■ Exercise: Can you find the lines of the listing that include "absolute" and copy every one?

=== Section Start ===

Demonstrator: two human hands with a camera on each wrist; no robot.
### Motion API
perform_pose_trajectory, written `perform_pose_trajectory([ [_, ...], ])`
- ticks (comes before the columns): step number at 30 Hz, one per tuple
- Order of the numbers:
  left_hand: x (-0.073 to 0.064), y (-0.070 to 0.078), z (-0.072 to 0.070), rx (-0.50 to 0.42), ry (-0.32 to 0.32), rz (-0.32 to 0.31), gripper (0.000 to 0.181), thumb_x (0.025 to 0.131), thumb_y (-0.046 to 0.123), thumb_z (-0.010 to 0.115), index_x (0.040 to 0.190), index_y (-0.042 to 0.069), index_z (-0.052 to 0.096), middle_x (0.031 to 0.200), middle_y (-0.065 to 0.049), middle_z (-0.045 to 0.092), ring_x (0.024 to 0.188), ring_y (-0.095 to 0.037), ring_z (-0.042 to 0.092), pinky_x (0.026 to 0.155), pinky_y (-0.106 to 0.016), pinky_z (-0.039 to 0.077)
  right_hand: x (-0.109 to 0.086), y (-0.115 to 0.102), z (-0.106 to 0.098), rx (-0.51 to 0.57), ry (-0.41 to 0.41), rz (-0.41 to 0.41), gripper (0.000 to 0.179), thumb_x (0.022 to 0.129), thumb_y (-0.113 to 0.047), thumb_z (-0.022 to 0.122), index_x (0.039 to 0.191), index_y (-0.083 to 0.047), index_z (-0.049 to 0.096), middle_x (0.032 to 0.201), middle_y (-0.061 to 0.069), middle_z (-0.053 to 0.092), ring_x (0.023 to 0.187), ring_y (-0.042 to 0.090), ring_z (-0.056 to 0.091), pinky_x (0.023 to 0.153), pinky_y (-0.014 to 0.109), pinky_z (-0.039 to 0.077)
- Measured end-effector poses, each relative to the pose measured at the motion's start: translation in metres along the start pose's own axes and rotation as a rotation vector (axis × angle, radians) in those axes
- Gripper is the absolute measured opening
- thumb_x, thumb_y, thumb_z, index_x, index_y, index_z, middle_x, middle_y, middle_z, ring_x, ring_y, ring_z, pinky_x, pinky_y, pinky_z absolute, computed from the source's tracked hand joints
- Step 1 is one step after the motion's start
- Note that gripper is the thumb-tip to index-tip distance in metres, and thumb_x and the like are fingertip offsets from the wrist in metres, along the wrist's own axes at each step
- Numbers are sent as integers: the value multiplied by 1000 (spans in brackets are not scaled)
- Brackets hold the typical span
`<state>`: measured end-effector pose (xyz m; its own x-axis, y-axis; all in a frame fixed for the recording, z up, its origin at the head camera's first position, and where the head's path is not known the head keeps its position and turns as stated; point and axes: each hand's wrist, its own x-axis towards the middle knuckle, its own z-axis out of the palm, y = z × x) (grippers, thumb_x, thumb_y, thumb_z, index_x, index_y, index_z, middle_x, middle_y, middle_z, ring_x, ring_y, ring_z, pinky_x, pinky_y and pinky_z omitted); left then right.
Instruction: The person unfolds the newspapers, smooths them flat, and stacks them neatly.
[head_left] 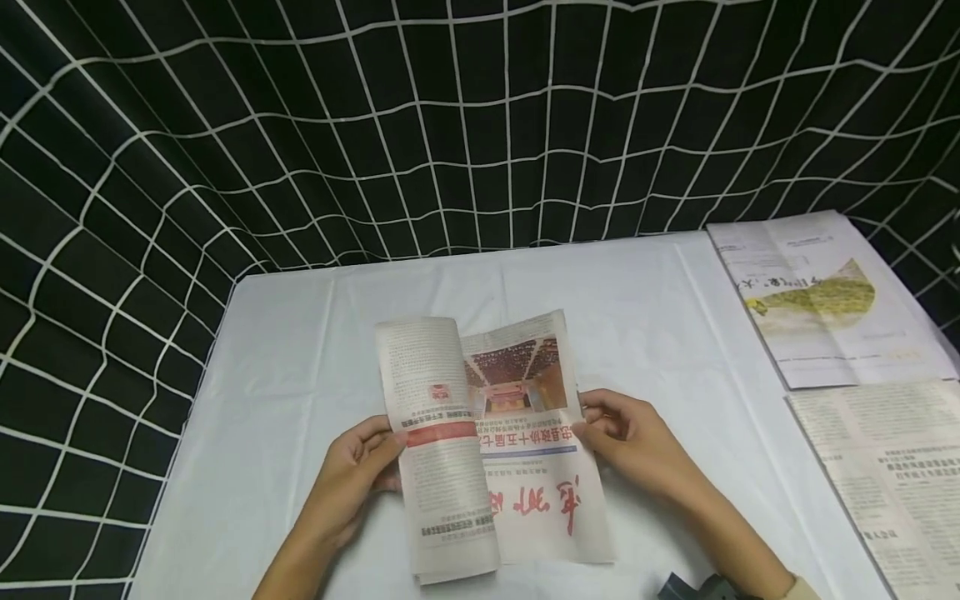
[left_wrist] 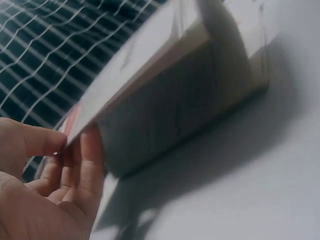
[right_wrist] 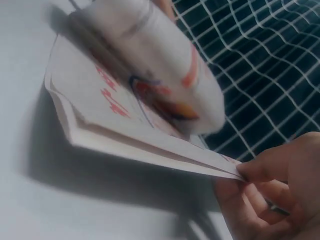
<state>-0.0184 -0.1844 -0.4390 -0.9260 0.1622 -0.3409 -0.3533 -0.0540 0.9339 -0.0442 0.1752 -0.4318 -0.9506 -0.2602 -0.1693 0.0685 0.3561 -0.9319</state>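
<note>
A folded newspaper (head_left: 532, 492) lies over the middle of the white table, its left part turned over onto the front page. With thumb above and fingers beneath, my left hand (head_left: 348, 467) pinches the left edge of the turned-over flap (head_left: 442, 500). The left wrist view shows this flap (left_wrist: 150, 55) raised, with shaded layers under it. My right hand (head_left: 637, 437) pinches the right edge near the photo and red headline. In the right wrist view the paper's layered edge (right_wrist: 145, 155) is lifted off the cloth, between thumb and fingertips.
Another folded newspaper (head_left: 892, 475) lies at the right edge of the table, below a printed sheet with a green and yellow picture (head_left: 825, 333). A dark object (head_left: 697, 587) shows by the right forearm. Black cloth with a white grid (head_left: 480, 133) hangs behind the white tablecloth (head_left: 262, 383).
</note>
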Motion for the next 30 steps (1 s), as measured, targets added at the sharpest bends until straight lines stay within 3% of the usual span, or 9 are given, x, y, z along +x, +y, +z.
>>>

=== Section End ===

■ Your solution:
- Gripper is the absolute measured opening
- thumb_x, thumb_y, thumb_z, index_x, index_y, index_z, middle_x, middle_y, middle_z, ring_x, ring_y, ring_z, pinky_x, pinky_y, pinky_z absolute, computed from the source's tracked hand joints

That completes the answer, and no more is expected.